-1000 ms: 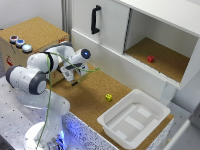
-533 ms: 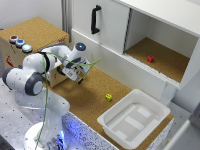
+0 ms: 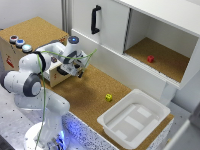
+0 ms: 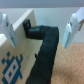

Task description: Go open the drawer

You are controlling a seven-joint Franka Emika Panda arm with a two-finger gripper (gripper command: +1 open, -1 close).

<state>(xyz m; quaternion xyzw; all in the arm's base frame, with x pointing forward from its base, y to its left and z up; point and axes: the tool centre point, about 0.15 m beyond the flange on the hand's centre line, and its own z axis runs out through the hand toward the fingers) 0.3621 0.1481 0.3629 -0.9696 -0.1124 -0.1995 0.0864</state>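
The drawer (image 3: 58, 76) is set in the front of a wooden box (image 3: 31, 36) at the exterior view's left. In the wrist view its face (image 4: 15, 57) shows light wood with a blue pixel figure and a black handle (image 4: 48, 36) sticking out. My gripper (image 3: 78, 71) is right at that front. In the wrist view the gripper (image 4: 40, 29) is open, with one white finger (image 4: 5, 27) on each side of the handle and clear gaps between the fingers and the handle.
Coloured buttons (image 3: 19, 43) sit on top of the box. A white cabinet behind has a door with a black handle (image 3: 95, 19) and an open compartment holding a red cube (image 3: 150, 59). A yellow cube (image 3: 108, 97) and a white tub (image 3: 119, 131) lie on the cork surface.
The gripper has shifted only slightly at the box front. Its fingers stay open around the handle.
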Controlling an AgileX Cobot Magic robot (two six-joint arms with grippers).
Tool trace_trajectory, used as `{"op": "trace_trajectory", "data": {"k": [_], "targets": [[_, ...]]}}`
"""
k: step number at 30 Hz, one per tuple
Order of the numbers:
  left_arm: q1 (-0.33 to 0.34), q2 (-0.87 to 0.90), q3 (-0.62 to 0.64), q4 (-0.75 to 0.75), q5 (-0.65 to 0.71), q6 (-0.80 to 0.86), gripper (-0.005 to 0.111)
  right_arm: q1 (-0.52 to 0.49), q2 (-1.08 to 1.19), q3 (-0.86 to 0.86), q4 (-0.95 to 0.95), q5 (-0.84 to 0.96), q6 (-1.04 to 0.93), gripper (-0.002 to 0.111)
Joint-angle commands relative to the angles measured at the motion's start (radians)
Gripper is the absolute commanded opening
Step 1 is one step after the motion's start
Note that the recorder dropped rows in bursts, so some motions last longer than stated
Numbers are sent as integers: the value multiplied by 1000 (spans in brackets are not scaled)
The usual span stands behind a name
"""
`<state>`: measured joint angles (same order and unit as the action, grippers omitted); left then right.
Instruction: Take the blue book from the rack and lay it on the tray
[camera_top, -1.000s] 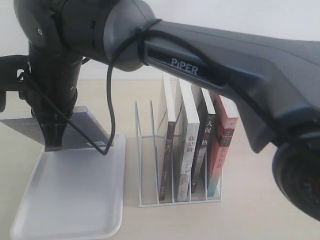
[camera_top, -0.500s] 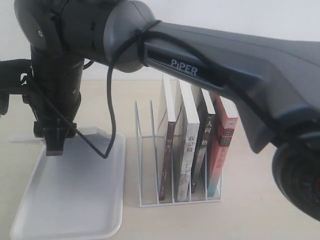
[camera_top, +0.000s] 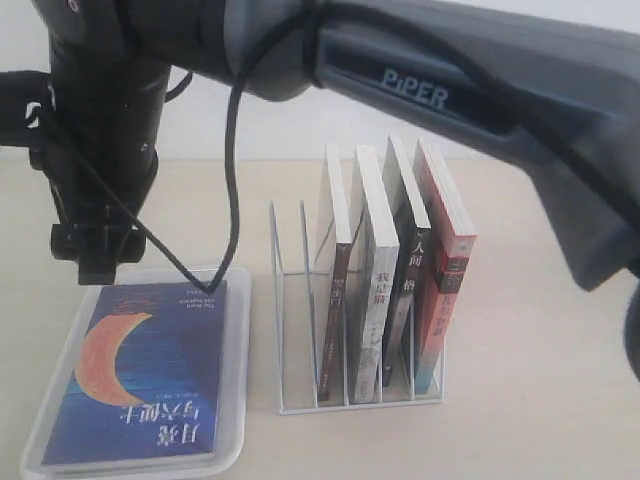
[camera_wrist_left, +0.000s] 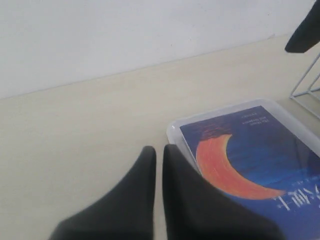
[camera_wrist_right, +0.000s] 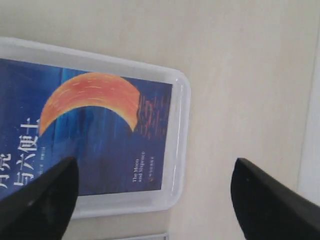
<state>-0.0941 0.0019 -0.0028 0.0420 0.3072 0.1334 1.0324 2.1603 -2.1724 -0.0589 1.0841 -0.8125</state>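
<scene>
**A:** On the left side of the table (camera_top: 540, 400), seen from the exterior camera, how does the blue book (camera_top: 140, 375) look?

**B:** It shows a dark blue cover, face up, with an orange crescent moon and white Chinese characters across its near end. It lies flat in the tray (camera_top: 238, 300) and fills most of it.

**A:** Where does the right gripper (camera_top: 95, 262) stand relative to it?

**B:** It hangs over the far end of the tray, just above the book's far edge and clear of the cover. Its arm reaches across from the right, over the rack (camera_top: 350, 405), where four books (camera_top: 375, 290) stand upright. How wide its jaws stand cannot be told from this angle.

**A:** What does the left wrist camera add?

**B:** The left gripper (camera_wrist_left: 159, 155) has its fingers drawn together with only a thin slit between them, and it holds nothing. A rounded corner of the tray (camera_wrist_left: 172, 131) sits just beside the fingertips, and the moon end of the book (camera_wrist_left: 250, 160) lies inside it.

**A:** And the right wrist camera?

**B:** The right gripper (camera_wrist_right: 152, 187) has its fingers spread wide apart with nothing gripped. The book (camera_wrist_right: 100, 130) rests in the tray (camera_wrist_right: 181, 125) beneath them. Its crescent and a small line of white English lettering fall between the two fingers, and neither finger touches the cover or the rim.
</scene>
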Motion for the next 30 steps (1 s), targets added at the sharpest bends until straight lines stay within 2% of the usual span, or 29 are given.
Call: {"op": "trace_trajectory", "data": {"k": [1,3,5,8,9,10,17,25,30], "targets": [[-9,-2,3,-8,-14,-10,5,45,-74,-3,-2,44,16,78],[-9,-2,3,-8,-14,-10,5,68,-127,-3,-5,68,96,74],[-9,-2,3,-8,-14,-10,5,71,-180,-3,-9,117,198,58],[-9,-2,3,-8,-14,-10,5,71,-231,3,-1,137,314,23],[-9,-2,3,-8,-14,-10,5,71,-258,26,4,137,413,6],[-9,-2,3,-8,-14,-10,5,71,-280,49,4,137,442,0],[-9,-2,3,-8,-14,-10,5,71,-416,216,-53,137,556,0],[-9,-2,3,-8,-14,-10,5,71,-552,516,-51,137,629,0],[-9,-2,3,-8,-14,-10,5,71,-552,570,-51,137,643,0]]}}
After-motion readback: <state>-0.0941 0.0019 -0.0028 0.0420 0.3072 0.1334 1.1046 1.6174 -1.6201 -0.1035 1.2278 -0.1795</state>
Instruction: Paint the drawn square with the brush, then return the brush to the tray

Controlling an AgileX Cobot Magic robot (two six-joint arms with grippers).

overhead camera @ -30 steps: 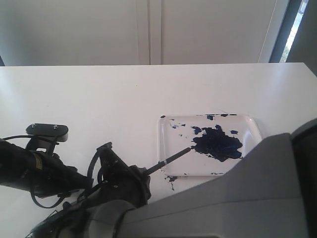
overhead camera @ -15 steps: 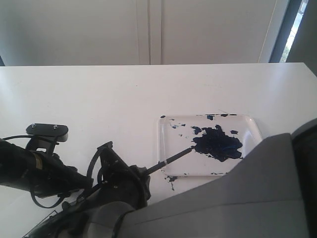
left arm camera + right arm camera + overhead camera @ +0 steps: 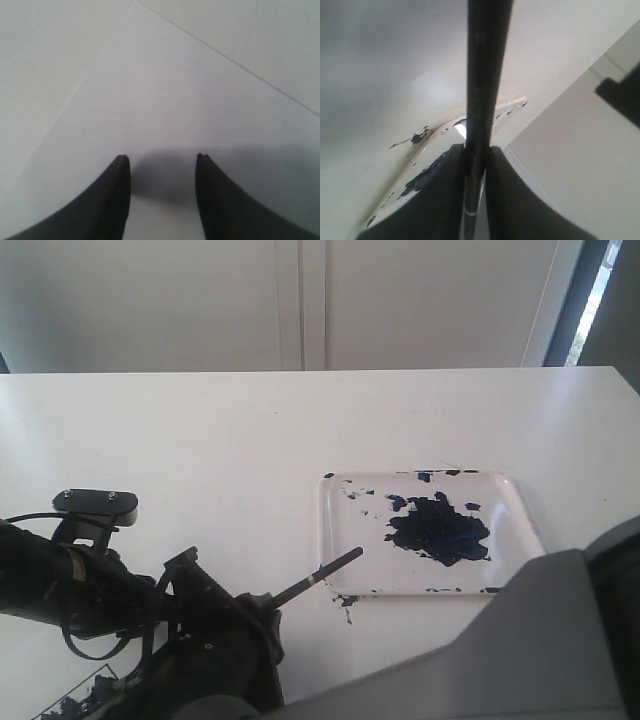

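Withdrawn from the paint blotch (image 3: 440,528) it touched half a second ago, the brush (image 3: 318,577) now ends over the near left edge of the tray (image 3: 520,510), clear of the dark paint. Its black shaft slopes up from the right gripper (image 3: 262,606) toward the tray, with a thin pale ring partway along. The right arm (image 3: 500,660), a bulky grey mass, enters from the side of the tray nearest the camera and reaches across to the tray's left, and its wrist has shifted further from the tray than before. In the right wrist view its fingers (image 3: 447,200) are clamped on the brush shaft, one on each side, and the tray's blotch shows beyond them. The left arm (image 3: 60,575) lies well to the left of the tray, low over the white table (image 3: 200,440), in the same pose as in the earlier frames. The left gripper (image 3: 162,162) hovers over the white paper sheet (image 3: 165,90); its fingers (image 3: 116,200) stand apart with nothing between them. The drawn square (image 3: 78,703), daubed dark blue, shows only in part, far left of the tray and nearer the camera, mostly hidden by the arms.
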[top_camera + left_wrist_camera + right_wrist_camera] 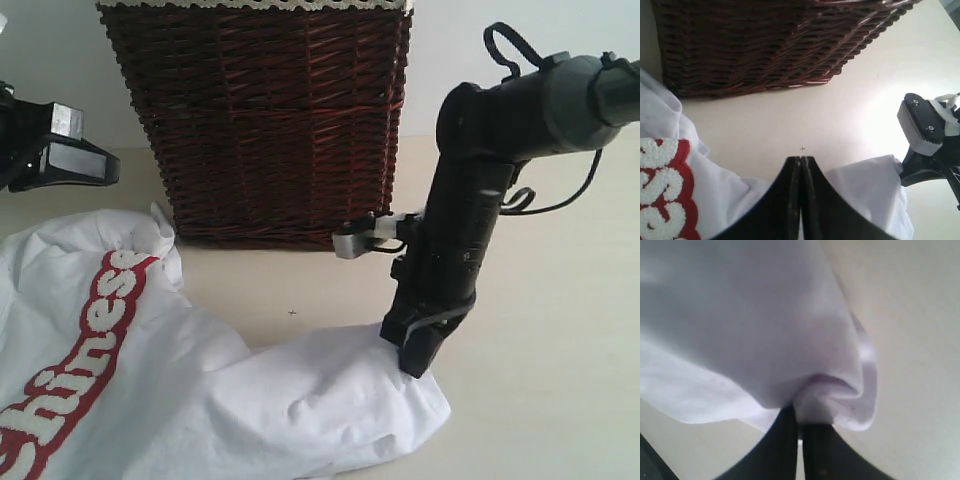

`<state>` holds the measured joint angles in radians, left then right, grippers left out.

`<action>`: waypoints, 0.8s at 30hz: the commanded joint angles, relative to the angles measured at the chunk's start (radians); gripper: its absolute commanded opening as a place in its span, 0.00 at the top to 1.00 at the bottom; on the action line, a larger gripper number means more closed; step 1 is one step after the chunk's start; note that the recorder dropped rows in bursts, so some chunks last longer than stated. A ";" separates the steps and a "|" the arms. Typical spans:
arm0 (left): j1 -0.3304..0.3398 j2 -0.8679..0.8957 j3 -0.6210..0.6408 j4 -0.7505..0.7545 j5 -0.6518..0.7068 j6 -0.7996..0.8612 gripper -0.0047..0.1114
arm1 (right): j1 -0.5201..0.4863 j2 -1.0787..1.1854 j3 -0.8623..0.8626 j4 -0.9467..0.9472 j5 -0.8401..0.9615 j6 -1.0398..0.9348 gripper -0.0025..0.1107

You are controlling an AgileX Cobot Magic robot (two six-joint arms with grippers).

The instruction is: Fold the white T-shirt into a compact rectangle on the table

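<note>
The white T-shirt [200, 400] lies crumpled on the table [560, 330], its red-edged letters [95, 330] at the left and a bunched end reaching right. My right gripper [415, 355] points down onto that right end. In the right wrist view it [807, 417] is shut on a pinch of the shirt's fabric [750, 325]. My left arm [60, 155] hovers at the far left, above the table. Its gripper [801, 159] is shut with nothing between the jaws, over the shirt [715, 195] and facing the right gripper's body [925, 130].
A dark brown wicker basket [270, 120] with a white lace rim stands on the table just behind the shirt, between the two arms. It also fills the far side of the left wrist view as the basket [765, 45]. Bare table [840, 115] lies before it.
</note>
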<state>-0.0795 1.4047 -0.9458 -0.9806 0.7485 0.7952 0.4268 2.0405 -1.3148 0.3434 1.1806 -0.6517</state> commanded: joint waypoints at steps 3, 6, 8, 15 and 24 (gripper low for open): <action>-0.024 -0.007 0.011 -0.030 0.001 0.009 0.96 | 0.099 -0.134 -0.042 0.036 0.040 -0.020 0.98; -0.024 -0.013 0.011 -0.034 -0.003 0.009 0.96 | 0.197 -0.219 -0.042 0.069 0.040 -0.028 0.98; -0.024 -0.021 0.011 -0.034 -0.003 0.009 0.96 | 0.278 -0.264 -0.042 0.082 0.040 -0.028 0.98; -0.007 -0.141 0.011 -0.034 -0.064 0.011 0.96 | 0.561 -0.293 0.038 0.096 0.040 -0.044 0.98; 0.000 -0.274 0.011 -0.031 -0.077 0.011 0.96 | 0.759 -0.211 0.076 -0.022 0.040 -0.082 0.93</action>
<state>-0.0825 1.1522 -0.9373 -1.0017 0.6796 0.8029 1.1729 1.8181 -1.2404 0.4024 1.2188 -0.7413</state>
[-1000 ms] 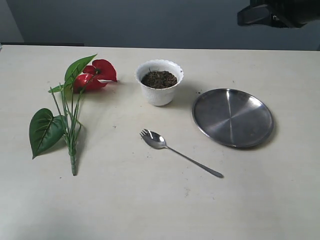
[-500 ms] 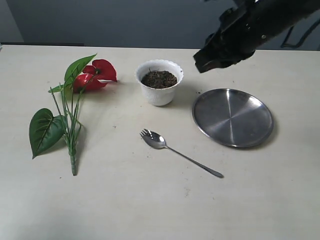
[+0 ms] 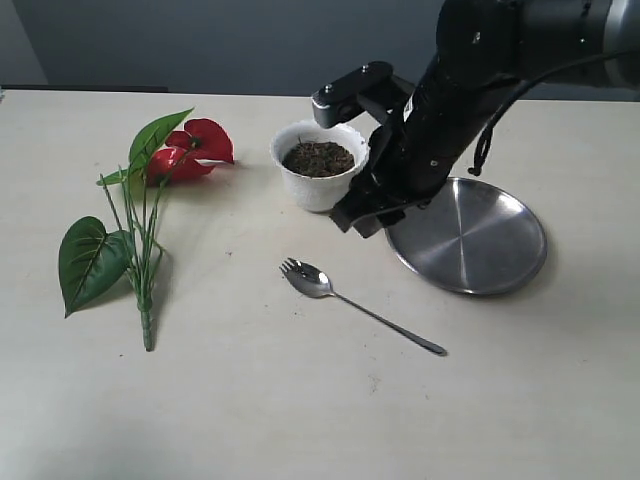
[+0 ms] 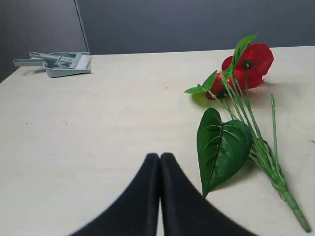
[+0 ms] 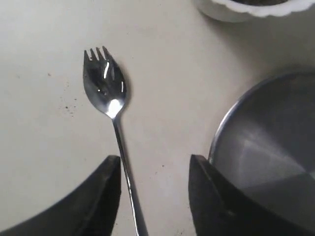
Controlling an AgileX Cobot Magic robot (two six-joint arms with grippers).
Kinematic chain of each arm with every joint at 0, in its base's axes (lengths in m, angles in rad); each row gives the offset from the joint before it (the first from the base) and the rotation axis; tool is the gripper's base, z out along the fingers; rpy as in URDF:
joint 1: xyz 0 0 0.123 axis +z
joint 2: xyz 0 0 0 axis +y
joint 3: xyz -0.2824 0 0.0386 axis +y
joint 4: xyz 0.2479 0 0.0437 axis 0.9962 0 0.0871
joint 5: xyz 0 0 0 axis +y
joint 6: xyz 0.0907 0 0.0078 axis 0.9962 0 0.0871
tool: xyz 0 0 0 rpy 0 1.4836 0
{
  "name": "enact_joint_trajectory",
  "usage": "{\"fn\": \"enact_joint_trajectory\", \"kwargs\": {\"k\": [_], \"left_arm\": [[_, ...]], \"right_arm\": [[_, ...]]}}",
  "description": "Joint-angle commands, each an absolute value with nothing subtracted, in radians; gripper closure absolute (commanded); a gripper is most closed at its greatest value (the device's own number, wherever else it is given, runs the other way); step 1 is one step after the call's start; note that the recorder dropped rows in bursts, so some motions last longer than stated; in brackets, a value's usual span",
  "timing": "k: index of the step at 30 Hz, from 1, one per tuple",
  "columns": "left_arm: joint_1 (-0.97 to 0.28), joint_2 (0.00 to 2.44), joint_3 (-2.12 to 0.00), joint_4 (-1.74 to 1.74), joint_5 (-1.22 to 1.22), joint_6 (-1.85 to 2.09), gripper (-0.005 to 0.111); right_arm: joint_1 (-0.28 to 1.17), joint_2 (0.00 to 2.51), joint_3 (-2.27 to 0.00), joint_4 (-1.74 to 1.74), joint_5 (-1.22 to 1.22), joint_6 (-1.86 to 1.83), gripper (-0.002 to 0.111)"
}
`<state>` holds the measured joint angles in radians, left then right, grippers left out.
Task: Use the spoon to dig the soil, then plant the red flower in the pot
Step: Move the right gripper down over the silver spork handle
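Note:
The spoon (image 3: 360, 312) lies flat on the table in front of the pot (image 3: 318, 190), its tined bowl toward the flower. Dark soil (image 3: 318, 158) fills the white pot. The red flower (image 3: 195, 150) lies on its side at the left, stems and green leaves trailing toward the front. My right gripper (image 3: 368, 222) hangs open above the table between pot and steel plate. In the right wrist view the spoon (image 5: 106, 88) runs its handle between the open fingers of the right gripper (image 5: 155, 164). My left gripper (image 4: 160, 156) is shut and empty, close to the red flower (image 4: 248, 64).
A round steel plate (image 3: 465, 235) sits right of the pot, its rim (image 5: 221, 132) beside my right fingers. A grey-green dustpan (image 4: 61, 61) with a brush rests at a far table edge. The pot's rim (image 5: 251, 10) shows just beyond the spoon.
My right arm has swung down from the upper right to hover over the table between pot and plate, and its gripper has opened. Nothing on the table has moved.

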<state>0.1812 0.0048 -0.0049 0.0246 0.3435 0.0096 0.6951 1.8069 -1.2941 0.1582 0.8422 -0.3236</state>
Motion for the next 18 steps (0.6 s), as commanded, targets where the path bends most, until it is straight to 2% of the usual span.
{"fn": "enact_joint_trajectory", "kwargs": {"k": [1,18], "left_arm": [[0.177,0.000,0.000,0.028,0.334,0.007,0.106],[0.177,0.000,0.000,0.028,0.334,0.007,0.106]], "right_arm": [[0.728,1.850,-1.302,0.155,0.805,-0.339,0.065],[0.758,2.006,-1.402,0.121,0.884,-0.339,0.064]]}}
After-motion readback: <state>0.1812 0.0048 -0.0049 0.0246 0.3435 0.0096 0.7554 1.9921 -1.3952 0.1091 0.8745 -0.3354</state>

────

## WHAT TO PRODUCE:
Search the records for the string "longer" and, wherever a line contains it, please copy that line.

## RESULT:
Note that the recorder dropped rows in bursts, so some motions last longer than stated
`<action>`: waypoints, 0.8s at 30hz: the commanded joint angles, relative to the angles measured at the chunk's start (radians); gripper: its absolute commanded opening as a place in its span, 0.00 at the top to 1.00 at the bottom; on the action line, a larger gripper number means more closed; step 1 is one step after the chunk's start; note that the recorder dropped rows in bursts, so some chunks last longer than stated. A ";" separates the steps and a "|" the arms. Typical spans:
  "description": "Joint-angle commands, each an absolute value with nothing subtracted, in radians; gripper closure absolute (commanded); a gripper is most closed at its greatest value (the device's own number, wherever else it is given, runs the other way); step 1 is one step after the call's start; note that the recorder dropped rows in bursts, so some motions last longer than stated; in brackets, a value's usual span",

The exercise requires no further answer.